*WHAT IS BEING ASKED*
Write out the entries below exactly. End with the line that contains "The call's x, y".

*Saved data entries*
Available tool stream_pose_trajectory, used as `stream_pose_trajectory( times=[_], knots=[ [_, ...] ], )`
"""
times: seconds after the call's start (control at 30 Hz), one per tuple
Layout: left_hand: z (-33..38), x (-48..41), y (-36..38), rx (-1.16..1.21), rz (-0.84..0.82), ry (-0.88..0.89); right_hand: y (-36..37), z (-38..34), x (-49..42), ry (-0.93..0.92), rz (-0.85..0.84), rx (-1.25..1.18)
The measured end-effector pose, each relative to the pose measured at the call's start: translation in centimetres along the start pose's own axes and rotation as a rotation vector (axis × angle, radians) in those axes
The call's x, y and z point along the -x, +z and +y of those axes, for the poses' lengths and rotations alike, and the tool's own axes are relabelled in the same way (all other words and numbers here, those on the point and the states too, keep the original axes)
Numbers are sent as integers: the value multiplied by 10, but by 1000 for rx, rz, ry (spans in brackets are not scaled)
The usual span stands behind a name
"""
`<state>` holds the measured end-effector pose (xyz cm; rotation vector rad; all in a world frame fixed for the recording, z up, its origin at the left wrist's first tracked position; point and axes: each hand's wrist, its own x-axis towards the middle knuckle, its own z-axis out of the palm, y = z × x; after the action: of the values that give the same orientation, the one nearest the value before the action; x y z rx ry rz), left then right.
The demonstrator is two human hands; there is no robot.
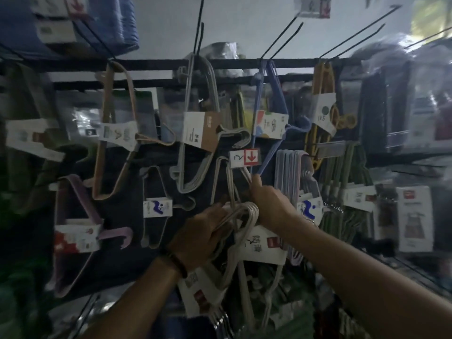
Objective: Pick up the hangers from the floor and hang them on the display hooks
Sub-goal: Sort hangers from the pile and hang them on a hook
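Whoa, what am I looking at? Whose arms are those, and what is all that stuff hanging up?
There is no machine here. The arms belong to a person, and the camera sits on their head, so you see what they see. In front of them is a shop wall with a black rail and long hooks. Bundles of clothes hangers dangle there: a grey pack, a blue pack and a yellow pack. The left hand grips a bunch of white hangers. The right hand reaches up beside a red arrow tag. The picture is too blurry to tell what it pinches. My guess is the bunch goes on a hook next.
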<state>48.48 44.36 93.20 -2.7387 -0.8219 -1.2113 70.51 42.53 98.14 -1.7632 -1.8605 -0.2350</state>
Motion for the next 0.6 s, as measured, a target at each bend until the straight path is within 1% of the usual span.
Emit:
stream_pose_trajectory(
  times=[0.1,0.17,0.27,0.5,0.6],
  knots=[
    [-18,-6,6,27,25,56,5,1,4,13,139,-99],
    [-27,-13,13,59,20,94,5,2,2,36,191,-170],
    [-35,-26,22,72,31,124,13,3,-9,42,173,-160],
    [-47,-38,25,69,58,70,40,11,-50,65,123,-144],
    [-53,-41,27,31,56,5,53,11,-76,63,80,-170]
  ],
)
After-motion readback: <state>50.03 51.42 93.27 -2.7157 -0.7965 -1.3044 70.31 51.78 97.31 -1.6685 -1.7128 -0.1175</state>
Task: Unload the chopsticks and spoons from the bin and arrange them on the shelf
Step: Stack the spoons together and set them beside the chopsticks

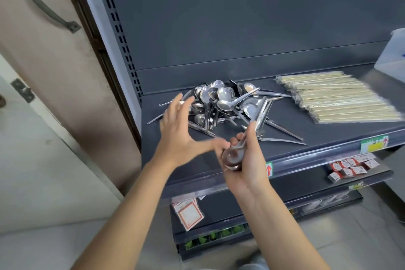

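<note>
Metal spoons (223, 103) lie heaped near the left edge of the shelf (317, 129), chopsticks (341, 96) by its right edge. Left hand (177, 129) spreads its fingers wide, holding nothing. Right hand (247, 166) grips stacked spoons (231, 156) at the front edge.

Mid-frame, the spoons (223, 103) are gleaming as smooth, mirror-polished metal. At the right, the pale wooden chopsticks (337, 98) are lying sealed in clear, glossy plastic wrap. The shelf (324, 133) beneath them is showing a dark, smooth, matt painted finish, and its front rail (317, 158) is shining as transparent plastic.
</note>
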Available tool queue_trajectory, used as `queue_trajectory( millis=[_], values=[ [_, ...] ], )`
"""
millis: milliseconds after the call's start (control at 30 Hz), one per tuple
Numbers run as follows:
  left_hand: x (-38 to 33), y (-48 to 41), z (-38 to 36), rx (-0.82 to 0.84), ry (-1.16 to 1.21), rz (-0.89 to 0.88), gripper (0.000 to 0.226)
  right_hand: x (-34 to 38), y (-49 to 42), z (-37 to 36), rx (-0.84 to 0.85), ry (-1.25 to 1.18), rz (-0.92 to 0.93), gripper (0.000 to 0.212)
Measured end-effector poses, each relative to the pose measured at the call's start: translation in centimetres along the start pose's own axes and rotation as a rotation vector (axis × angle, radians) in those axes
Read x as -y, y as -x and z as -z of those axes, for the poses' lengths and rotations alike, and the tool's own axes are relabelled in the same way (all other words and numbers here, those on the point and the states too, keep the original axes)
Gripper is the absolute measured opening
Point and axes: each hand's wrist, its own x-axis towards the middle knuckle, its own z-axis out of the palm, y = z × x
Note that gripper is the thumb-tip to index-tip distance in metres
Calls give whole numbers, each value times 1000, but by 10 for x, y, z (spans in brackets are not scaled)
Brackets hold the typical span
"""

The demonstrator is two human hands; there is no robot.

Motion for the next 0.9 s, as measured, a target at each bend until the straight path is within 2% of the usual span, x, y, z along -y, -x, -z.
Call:
queue_trajectory(
  millis=[100,167,233,300,333,433,600,700,833,900],
  values=[
    [22,-32,7,-248,-46,102,75,4,0,4,-19,26,8,36],
    [39,-49,13,-201,-171,178,55,6,1,8,-28,19,8,35],
    [46,-57,16,-49,-143,272,40,7,1,9,-34,19,5,34],
    [47,-59,20,-20,-96,299,17,7,0,8,-37,23,-5,33],
    [47,-58,24,-31,-50,315,13,7,-1,8,-39,30,-8,33],
    [40,-47,49,-95,129,387,26,6,-3,11,-35,74,3,35],
    [12,-20,86,-181,328,383,24,2,-5,9,-26,23,15,38],
    [-3,-8,74,-120,452,424,20,-5,-4,3,6,-29,4,39],
    [-22,13,27,-22,444,432,13,-9,-6,-3,14,-89,41,33],
    [-34,22,2,50,462,416,9,-7,-7,-3,12,-142,64,39]
  ],
)
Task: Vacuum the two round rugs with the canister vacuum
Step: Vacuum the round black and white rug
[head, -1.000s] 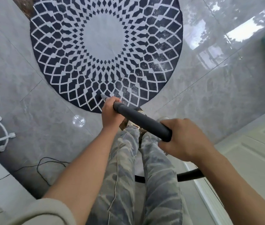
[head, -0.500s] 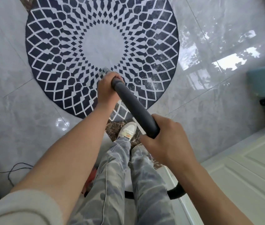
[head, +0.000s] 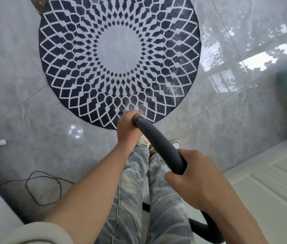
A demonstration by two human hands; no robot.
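Rug (head: 120,50), round, black-and-white lattice

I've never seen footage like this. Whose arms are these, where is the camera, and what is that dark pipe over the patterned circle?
There is no machine here. A person wears a camera on the head that looks down, so you see their own arms and legs. The left hand grips the front end of a dark grey vacuum tube, and the right hand grips it further back. The tube's tip, mostly hidden by the left hand, is at the near edge of a round black-and-white rug lying on glossy grey floor tiles. A thin black cable loops on the floor at the left.
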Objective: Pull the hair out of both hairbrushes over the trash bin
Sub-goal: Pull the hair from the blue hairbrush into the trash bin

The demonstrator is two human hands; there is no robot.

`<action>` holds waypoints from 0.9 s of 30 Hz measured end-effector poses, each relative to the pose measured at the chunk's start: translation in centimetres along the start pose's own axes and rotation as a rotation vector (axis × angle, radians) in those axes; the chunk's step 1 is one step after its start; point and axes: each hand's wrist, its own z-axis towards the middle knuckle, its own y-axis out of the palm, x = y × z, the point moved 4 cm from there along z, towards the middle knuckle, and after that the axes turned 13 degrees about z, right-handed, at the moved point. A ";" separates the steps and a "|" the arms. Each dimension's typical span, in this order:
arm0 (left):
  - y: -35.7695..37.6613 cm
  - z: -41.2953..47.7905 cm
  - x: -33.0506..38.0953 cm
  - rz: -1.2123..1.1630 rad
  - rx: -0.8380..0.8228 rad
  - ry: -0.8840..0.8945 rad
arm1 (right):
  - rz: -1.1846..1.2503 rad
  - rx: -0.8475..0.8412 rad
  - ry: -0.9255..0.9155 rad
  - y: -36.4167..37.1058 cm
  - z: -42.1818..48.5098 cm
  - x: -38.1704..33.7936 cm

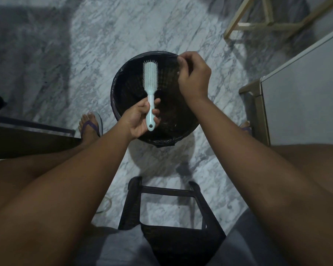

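A pale mint hairbrush is held upright over the black trash bin, bristles facing up toward me. My left hand grips its handle near the lower end. My right hand hovers over the bin's right rim with fingers curled and fingertips pinched together; a thin wisp of hair seems to hang from them, but it is too faint to be sure. Only one hairbrush is in view.
The bin, lined with a dark bag, stands on a marble floor. A dark stool frame sits between my knees. A white cabinet stands at right, a wooden frame at the far right, and my sandalled foot left of the bin.
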 end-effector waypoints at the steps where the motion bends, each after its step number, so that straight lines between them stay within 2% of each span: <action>1: -0.3 0.0 0.0 0.001 0.007 -0.003 | -0.010 0.027 0.000 -0.2 -0.1 0.2; 3: -0.7 -0.1 0.0 0.007 0.008 -0.002 | -0.066 0.014 0.022 -0.3 -0.4 0.7; 4: -0.7 -0.1 0.1 0.008 0.005 0.002 | -0.123 -0.052 0.077 -0.3 -0.4 1.1; 5: -0.7 -0.2 0.2 0.011 0.004 0.005 | -0.233 -0.186 0.185 -0.1 -0.5 2.2; 8: -0.4 -0.3 0.5 0.024 -0.010 0.016 | -0.725 -0.735 0.636 0.6 -2.6 5.8; 10: -0.3 -0.3 0.6 0.031 -0.018 0.011 | -0.861 -0.863 0.716 0.9 -3.7 6.5; 12: -0.2 -0.3 0.6 0.036 -0.025 0.007 | -0.735 -0.773 0.598 1.7 -3.4 5.9; 14: 0.0 -0.4 0.7 0.052 -0.037 0.003 | -0.477 -0.652 0.459 2.4 -2.5 4.5; 18: 0.6 -0.4 0.6 0.076 -0.089 -0.018 | -0.121 -0.525 0.327 3.2 -1.5 3.0; 22: 0.8 -0.2 1.1 0.044 -0.129 -0.005 | -0.114 -0.398 0.292 2.4 -1.0 3.1; 27: 1.0 -0.2 1.3 0.039 -0.119 0.004 | -0.269 -0.369 0.351 1.9 -2.0 4.5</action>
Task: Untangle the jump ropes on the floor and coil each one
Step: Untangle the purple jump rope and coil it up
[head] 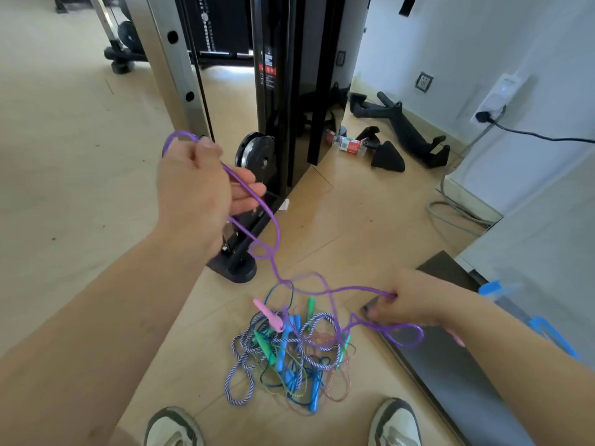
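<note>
Currently gripping purple rope (pixel 240 181) in left hand (pixel 196 191), pinching it in right hand (pixel 410 300); knot (pixel 262 252) nearer left, toward five o'clock.

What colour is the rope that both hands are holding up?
The rope is purple, seen best in the head view, stretched between the left hand and right hand.

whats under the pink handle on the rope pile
The pink handle lies on top of a green handle, blue handles and braided rope. Anything deeper is hidden by the tangle.
</note>
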Tool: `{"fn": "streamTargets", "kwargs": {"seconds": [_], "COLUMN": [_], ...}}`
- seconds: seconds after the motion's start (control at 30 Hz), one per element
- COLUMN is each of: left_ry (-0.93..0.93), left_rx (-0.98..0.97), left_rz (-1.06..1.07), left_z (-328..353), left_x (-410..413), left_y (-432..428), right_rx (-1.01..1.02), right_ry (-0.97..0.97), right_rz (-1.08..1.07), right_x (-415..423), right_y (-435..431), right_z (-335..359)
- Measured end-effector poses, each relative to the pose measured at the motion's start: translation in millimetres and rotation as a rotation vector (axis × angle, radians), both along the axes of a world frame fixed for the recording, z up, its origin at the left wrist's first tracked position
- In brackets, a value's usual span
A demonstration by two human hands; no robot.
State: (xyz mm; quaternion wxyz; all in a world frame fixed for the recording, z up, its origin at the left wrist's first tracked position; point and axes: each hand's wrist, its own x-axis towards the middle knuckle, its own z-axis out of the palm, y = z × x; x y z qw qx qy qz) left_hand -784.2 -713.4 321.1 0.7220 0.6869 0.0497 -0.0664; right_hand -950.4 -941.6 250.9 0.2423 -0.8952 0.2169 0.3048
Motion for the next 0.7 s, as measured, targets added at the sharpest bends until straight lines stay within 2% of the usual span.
{"fn": "streamTargets", "kwargs": {"seconds": [0.1,0.17,0.23,0.3,0.37,0.5,0.57,0.63,0.7], "left_ry": [0.102,0.14,0.172,0.198,0.223,0.242,0.238,0.266,0.261], "left_rx": [0.009,-0.032,-0.092,-0.147,-0.229,-0.444,-0.491,-0.362,-0.144], "left_rz": [-0.214,-0.322,-0.369,-0.375,-0.346,-0.215,-0.233,-0.341,-0.563], "left_z": [0.5,-0.8,-1.9,-3.0,-2.2,5.8,5.8,-2.7,-17.6], "left_x": [-21.6,-34.9,-41.8,-44.4,-42.9,-26.6,-20.3,-21.7,-29.9], "left_y": [-7.1,-14.4,-20.0,-23.1,-24.0,-16.2,-11.6,-11.8,-15.3], "right_rx": [0.267,0.568,0.793,0.868,0.896,0.943,0.88,0.907,1.042], "right_ry": [-0.33,-0.378,-0.405,-0.435,-0.446,-0.432,-0.523,-0.654,-0.732], "right_rz": [-0.428,-0.614,-0.57,-0.399,-0.298,-0.27,-0.257,-0.334,-0.449], "right_x": [8.8,18.1,22.2,22.6,23.6,23.0,22.8,25.8,30.2], "right_y": [10.3,22.6,34.9,45.3,49.8,45.9,49.0,56.3,62.5], "right_z": [3.7,14.0,20.7,24.9,29.1,34.1,34.8,37.0,43.7]}}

*EXPECTED ANSWER*
Available tool stream_pose_trajectory, used as `stream_pose_trajectory( times=[_], knots=[ [_, ...] ], )`
"""
times: seconds after the call's start (control at 30 Hz), one per tuple
Layout: left_hand: z (-33..38), x (-48..41), y (-36..38), rx (-1.16..1.21), rz (-0.84..0.82), ry (-0.88..0.89); right_hand: y (-36..37), z (-38..34), x (-49..42), ry (-0.93..0.92), rz (-0.85..0.84), rx (-1.25..1.18)
The measured end-effector pose, each relative to the pose measured at the call's start: translation in centimetres along the start pose's own axes and rotation as a rotation vector (axis × angle, radians) in those axes
The call's x, y and z point along the -x, +z and +y of those axes, for the poses' lengths and rotations alike, and the tool's own axes are relabelled in the same way (all other words and numbers here, those on the point and the states too, keep the original axes)

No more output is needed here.